IS IT BAD TO TRAIN IN THE MORNING?


Exercising in the morning is the best way to start the day, according to many scientists and health experts. Even so, some believe that it may be bad for health or that it brings less results. So, what is more beneficial for you, get up early to sweat a little or sleep a little longer?

You may guess the answer ...

It depends.

Based on your goals and your state of health, some characteristics of morning training make them more or less beneficial for you. This article will help you decide if training in the morning is good or bad for you.

WHEN CAN IT BE BAD TO TRAIN IN THE MORNING?
The keyword is "can." In general, for healthy people who want to lose weight or be fitter, training in the morning is a good option. In most cases, it is even the best option (check out the next section).
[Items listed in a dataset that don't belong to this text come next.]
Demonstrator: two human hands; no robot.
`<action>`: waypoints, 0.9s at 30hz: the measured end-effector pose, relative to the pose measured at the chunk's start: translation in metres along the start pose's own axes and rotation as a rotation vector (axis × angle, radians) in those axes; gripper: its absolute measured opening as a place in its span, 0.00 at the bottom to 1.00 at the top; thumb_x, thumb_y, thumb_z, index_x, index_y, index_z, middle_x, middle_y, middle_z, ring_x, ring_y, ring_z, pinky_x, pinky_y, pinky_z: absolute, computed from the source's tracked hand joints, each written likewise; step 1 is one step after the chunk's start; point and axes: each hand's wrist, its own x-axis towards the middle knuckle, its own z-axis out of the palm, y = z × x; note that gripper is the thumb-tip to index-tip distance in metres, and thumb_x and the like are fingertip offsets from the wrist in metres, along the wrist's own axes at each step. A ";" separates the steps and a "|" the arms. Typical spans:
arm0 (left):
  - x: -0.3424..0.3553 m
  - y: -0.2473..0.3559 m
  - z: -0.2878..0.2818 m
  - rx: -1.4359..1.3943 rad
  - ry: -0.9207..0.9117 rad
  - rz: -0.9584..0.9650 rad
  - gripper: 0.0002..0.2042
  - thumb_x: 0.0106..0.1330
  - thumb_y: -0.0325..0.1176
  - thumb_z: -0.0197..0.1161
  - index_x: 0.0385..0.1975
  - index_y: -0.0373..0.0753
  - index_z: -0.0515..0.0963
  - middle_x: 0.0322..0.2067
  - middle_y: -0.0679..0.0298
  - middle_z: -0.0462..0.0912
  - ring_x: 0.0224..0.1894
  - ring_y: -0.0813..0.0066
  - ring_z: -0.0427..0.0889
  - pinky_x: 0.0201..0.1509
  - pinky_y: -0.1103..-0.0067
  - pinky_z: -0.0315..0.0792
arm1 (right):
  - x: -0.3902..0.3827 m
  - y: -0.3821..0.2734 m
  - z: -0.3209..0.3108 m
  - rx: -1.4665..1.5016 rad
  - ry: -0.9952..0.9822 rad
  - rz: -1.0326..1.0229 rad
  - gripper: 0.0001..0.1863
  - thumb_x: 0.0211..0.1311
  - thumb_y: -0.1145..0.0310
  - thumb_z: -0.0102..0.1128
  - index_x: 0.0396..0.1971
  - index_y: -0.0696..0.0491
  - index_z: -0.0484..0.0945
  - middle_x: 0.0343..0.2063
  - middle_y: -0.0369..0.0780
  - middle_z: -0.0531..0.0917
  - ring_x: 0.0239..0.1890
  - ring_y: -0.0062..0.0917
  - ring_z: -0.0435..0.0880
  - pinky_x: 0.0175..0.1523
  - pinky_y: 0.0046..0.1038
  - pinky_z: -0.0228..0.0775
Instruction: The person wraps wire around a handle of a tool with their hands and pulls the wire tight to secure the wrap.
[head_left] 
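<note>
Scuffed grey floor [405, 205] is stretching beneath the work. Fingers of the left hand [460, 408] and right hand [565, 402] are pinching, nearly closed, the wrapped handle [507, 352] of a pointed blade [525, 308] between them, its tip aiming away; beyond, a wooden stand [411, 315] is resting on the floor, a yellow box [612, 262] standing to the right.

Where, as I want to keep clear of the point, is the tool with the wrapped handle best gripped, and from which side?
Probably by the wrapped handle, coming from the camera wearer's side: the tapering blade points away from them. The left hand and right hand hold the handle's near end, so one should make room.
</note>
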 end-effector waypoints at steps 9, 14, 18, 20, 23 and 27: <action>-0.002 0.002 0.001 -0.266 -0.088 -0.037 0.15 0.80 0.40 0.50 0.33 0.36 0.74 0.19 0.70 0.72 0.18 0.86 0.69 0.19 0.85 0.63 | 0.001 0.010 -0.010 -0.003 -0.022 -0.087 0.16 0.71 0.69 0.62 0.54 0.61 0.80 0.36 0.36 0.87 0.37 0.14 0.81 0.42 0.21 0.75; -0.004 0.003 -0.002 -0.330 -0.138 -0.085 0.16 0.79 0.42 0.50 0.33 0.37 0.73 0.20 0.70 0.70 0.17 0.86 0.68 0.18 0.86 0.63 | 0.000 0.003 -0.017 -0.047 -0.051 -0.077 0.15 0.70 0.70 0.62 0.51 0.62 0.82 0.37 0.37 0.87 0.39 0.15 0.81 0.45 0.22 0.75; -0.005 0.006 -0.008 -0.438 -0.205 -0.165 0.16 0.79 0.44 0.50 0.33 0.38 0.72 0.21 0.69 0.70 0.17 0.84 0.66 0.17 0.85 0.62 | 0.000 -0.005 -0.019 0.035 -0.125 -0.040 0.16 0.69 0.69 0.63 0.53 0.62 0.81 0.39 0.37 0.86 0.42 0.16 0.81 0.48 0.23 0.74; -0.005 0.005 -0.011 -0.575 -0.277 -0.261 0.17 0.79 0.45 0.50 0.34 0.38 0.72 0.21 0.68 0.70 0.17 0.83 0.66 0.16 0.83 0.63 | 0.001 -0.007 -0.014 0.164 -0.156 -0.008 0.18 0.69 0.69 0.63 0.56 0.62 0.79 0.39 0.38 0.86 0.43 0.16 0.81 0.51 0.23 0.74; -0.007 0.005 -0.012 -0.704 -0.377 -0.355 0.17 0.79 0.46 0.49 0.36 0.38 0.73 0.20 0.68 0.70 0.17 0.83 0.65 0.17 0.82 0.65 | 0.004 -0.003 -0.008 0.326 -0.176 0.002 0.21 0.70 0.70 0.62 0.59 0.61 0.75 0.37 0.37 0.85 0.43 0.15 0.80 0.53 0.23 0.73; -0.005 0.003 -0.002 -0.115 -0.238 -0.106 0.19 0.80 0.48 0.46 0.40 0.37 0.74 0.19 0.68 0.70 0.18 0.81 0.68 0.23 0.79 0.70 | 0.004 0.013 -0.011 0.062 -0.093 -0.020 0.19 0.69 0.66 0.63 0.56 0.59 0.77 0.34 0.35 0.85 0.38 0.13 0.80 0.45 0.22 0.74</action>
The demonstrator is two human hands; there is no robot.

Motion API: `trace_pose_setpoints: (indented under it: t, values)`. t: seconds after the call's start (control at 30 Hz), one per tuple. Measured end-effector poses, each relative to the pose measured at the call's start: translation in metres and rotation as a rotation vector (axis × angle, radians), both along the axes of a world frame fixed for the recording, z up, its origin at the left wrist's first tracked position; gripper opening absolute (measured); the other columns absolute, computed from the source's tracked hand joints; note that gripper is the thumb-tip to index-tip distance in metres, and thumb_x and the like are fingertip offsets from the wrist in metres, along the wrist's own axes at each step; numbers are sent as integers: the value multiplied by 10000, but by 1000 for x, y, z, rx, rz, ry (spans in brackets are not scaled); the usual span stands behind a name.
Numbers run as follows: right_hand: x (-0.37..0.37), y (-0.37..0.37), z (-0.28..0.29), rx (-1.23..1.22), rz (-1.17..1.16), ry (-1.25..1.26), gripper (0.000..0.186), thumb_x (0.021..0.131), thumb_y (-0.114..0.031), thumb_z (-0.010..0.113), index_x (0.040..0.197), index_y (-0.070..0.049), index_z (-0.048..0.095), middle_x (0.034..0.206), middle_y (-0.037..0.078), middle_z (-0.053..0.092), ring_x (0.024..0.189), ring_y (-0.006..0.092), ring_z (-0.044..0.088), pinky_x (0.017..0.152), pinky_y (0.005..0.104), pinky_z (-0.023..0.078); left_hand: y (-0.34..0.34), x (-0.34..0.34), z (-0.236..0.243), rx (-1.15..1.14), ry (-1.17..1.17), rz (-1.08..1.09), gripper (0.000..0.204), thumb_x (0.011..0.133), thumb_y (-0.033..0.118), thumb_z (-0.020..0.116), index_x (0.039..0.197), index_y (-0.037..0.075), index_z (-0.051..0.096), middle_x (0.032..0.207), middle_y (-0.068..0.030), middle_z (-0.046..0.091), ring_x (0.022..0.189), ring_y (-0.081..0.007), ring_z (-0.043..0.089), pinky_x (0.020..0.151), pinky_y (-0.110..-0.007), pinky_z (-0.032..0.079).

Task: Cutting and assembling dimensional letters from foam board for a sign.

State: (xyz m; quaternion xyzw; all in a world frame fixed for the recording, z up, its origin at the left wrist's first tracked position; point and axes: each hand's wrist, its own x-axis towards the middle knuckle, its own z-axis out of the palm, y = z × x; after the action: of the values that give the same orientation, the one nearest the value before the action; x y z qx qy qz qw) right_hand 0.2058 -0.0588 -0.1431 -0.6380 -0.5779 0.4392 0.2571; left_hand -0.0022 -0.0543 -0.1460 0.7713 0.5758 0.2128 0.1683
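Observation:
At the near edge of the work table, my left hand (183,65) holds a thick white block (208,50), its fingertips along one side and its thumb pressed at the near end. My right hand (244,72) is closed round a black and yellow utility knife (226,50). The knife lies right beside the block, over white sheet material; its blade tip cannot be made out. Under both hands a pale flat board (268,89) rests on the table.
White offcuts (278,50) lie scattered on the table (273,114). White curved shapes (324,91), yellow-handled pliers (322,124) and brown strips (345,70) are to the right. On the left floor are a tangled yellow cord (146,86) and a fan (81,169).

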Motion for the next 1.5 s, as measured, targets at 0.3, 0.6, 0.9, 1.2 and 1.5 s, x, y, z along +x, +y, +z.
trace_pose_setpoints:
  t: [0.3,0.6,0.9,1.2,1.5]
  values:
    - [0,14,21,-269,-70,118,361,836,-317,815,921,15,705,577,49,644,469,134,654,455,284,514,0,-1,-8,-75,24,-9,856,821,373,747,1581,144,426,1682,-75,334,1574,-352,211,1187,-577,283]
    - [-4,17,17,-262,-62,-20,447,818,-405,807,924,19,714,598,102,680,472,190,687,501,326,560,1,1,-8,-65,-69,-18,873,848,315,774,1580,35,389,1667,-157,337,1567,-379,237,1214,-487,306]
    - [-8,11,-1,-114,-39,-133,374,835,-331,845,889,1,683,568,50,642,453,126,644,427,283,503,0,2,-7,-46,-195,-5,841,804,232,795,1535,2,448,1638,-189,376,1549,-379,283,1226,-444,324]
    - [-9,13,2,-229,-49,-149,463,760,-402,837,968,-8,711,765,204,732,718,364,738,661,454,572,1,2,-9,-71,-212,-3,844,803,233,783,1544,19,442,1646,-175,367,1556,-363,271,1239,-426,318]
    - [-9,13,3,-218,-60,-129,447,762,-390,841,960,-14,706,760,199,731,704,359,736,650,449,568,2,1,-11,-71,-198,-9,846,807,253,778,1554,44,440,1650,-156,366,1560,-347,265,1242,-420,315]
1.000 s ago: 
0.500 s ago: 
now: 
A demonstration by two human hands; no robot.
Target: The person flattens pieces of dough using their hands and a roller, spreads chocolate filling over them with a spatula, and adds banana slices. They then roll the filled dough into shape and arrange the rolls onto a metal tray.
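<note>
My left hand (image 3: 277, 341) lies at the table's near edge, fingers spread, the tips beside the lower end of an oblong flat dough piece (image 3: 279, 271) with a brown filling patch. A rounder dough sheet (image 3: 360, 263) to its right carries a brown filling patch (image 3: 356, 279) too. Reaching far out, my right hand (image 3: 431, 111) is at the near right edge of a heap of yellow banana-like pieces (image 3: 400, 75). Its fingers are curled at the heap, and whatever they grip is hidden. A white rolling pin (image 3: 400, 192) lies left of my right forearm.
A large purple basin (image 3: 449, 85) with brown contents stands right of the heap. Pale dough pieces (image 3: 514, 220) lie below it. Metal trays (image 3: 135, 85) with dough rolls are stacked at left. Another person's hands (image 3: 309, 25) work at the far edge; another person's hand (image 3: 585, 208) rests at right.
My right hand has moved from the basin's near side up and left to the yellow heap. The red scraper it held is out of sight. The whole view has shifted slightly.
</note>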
  That said, you should reconsider training in the morning in the following situations:

1. IF YOU HAVE CARDIOVASCULAR PROBLEMS
Running is good for the heart and strength workouts also have a positive effect on your cardiovascular system. Still, due to fluctuations in blood pressure, it is best to get your doctor's approval if you want to exercise in the morning. If you prefer to train in the morning and get enough sleep, some studies suggest that you should not have any problems.

2. IF YOU HAVE DIABETES
Playing sports on an empty stomach is usually no problem, as long as you do not push yourself beyond your limits. But if you have diabetes, it is best to talk to your doctor and check how exercising in the morning affects your blood glucose levels, especially if you train on an empty stomach. (2)

3. IF YOU HAVE SPECIFIC OBJECTIVES OR VERY INTENSIVE TRAINING
Although the studies are not yet conclusive, it seems that the central body temperature in the afternoon is better for strength and power exercises, and for intense activities in general. (3)

Even so, the consistency in the training schedule and your preference for exercising in the morning vs. in the afternoon they play a very important role in how you respond and you adapt to the workouts. (3) So if you have time for a warm-up in the morning to increase your body temperature - try it!
4. IF YOU ARE TRYING TO INCREASE THE MUSCLE MASS
As in the previous case, there are no scientific conclusions on the subject, but it seems that the metabolic state (hormonal levels, cellular environment) is more beneficial for muscle growth in the evening. (4,5) That said, increase the Muscle mass in the morning is not impossible and the results will depend more on your effort and perseverance than on the moment of the day. But if your main objective is to gain muscle mass, it will be more beneficial to do your workouts in the afternoon.

5. IF YOU HAVE TO SACRIFY SLEEP HOURS (- 6 HOURS)
Is sleeping more important than exercising? If you are sacrificing hours of sleep, it will be much better to sleep an hour longer and try to do your training in the lunch break, or after work. The negative effects of lack of sleep tend to take a while to appear, but can ruin your efforts to lose weight, cause headaches, mood swings and reduce your productivity.

If any of these points corresponds to your situation, does that mean you have to avoid training in the morning?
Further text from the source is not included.